What do these beauties go for in prices?


Sent from my iPhone using Tapatalk


----------



## explor3r

They range from $50 to $100 

Just took some other shots..



















Crappy shot


----------



## matti2uude

Those are very nice!


----------



## explor3r

matti2uude said:


> Those are very nice!


nicer in person than in pictures this morning they are double the size


----------



## Robbie_boy16

Got my sexies from sea u marine
Rob


----------



## aln

explor3r said:


> They range from $50 to $100
> 
> Just took some other shots..
> 
> 
> 
> 
> 
> 
> 
> 
> 
> 
> 
> 
> 
> 
> 
> 
> 
> 
> 
> Crappy shot


Woahh those are nice! How big are they?


----------



## BIGSHOW

I love these things.

Here are some of mine


----------



## aquatic_expressions

BIGSHOW said:


> I love these things.
> 
> Here are some of mine


Show off 

J/K those are amazing BigShow... are they currently listed on your site?


----------



## aln

That dark blue one is mad sexy 

How do you get your rock flowers to curl up likw that? Mines likes to flatten out lol


----------



## BIGSHOW

Thanks . 

Not on the website yet. They sell before I can post them.

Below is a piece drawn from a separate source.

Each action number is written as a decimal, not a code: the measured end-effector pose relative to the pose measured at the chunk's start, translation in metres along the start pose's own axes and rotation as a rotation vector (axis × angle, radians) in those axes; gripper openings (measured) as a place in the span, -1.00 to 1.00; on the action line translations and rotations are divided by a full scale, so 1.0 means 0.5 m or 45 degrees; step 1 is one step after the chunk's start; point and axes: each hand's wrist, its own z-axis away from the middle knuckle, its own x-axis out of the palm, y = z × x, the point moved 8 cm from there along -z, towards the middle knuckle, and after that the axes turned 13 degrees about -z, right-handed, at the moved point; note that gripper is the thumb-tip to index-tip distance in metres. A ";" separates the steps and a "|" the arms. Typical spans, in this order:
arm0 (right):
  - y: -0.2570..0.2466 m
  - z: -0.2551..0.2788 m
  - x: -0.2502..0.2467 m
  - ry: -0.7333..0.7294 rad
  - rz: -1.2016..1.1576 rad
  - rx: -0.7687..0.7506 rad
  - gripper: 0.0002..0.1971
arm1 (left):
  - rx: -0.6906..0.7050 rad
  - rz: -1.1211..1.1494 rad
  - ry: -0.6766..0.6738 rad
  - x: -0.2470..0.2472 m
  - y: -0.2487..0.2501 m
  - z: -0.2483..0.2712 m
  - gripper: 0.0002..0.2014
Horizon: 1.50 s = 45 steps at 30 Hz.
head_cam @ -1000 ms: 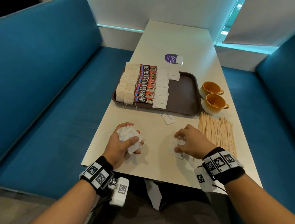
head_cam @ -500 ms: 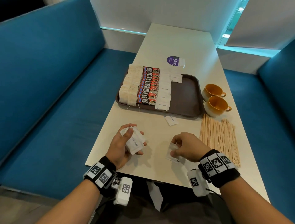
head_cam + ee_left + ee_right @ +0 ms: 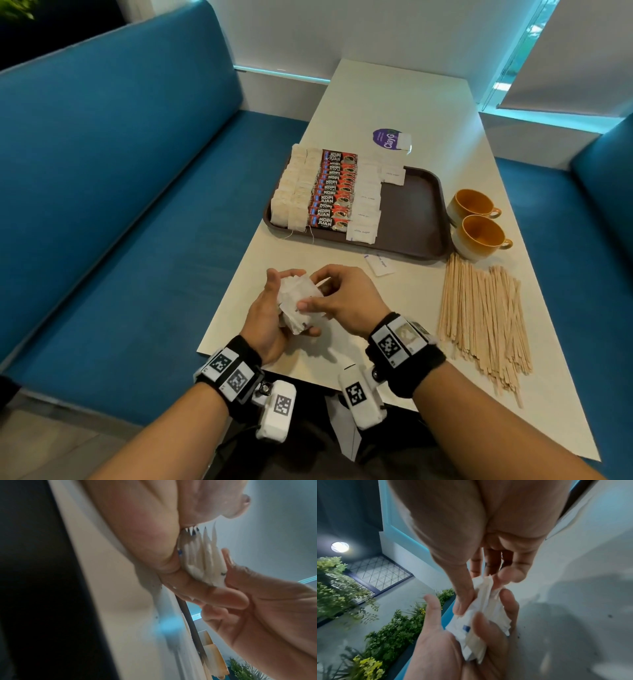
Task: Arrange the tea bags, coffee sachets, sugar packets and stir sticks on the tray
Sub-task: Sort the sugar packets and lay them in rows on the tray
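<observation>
My left hand [image 3: 270, 303] grips a bundle of white sugar packets [image 3: 296, 303] just above the table's near edge. My right hand [image 3: 337, 301] meets it from the right, and its thumb and fingers pinch the same bundle. The left wrist view shows the packets [image 3: 202, 561] edge-on between both hands. The right wrist view shows my right thumb [image 3: 462, 601] on the bundle [image 3: 481, 616]. The brown tray [image 3: 411, 212] holds rows of tea bags [image 3: 294, 192], coffee sachets [image 3: 332, 192] and sugar packets [image 3: 366, 202]. One loose sugar packet [image 3: 378, 264] lies in front of the tray. Wooden stir sticks [image 3: 483, 308] lie on the table at the right.
Two orange cups [image 3: 479, 222] stand right of the tray, just beyond the stir sticks. A purple round label [image 3: 387, 138] lies behind the tray. Blue bench seats [image 3: 137, 205] flank the narrow table on both sides.
My right hand lifted a packet off the table and carried it left to the bundle in my left hand. The left hand turned its bundle toward the right hand.
</observation>
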 end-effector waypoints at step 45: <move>0.053 0.009 -0.179 0.208 0.896 0.255 -0.60 | 0.105 -0.041 -0.091 0.001 0.003 -0.001 -0.45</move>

Range from $60-$150 (most of those are $100-$150 range)


----------



## BIGSHOW

aln said:


> That dark blue one is mad sexy
> 
> How do you get your rock flowers to curl up likw that? Mines likes to flatten out lol


They were just pissed cause I moved them, and I was to impatient for them to flatten back out.


----------



## explor3r

BIGSHOW said:


> I love these things.
> 
> Here are some of mine


Lol Dave they are amazing!!!!!!!!!!!!!!!!!!!


----------



## Robbie_boy16

So beautiful and nice


----------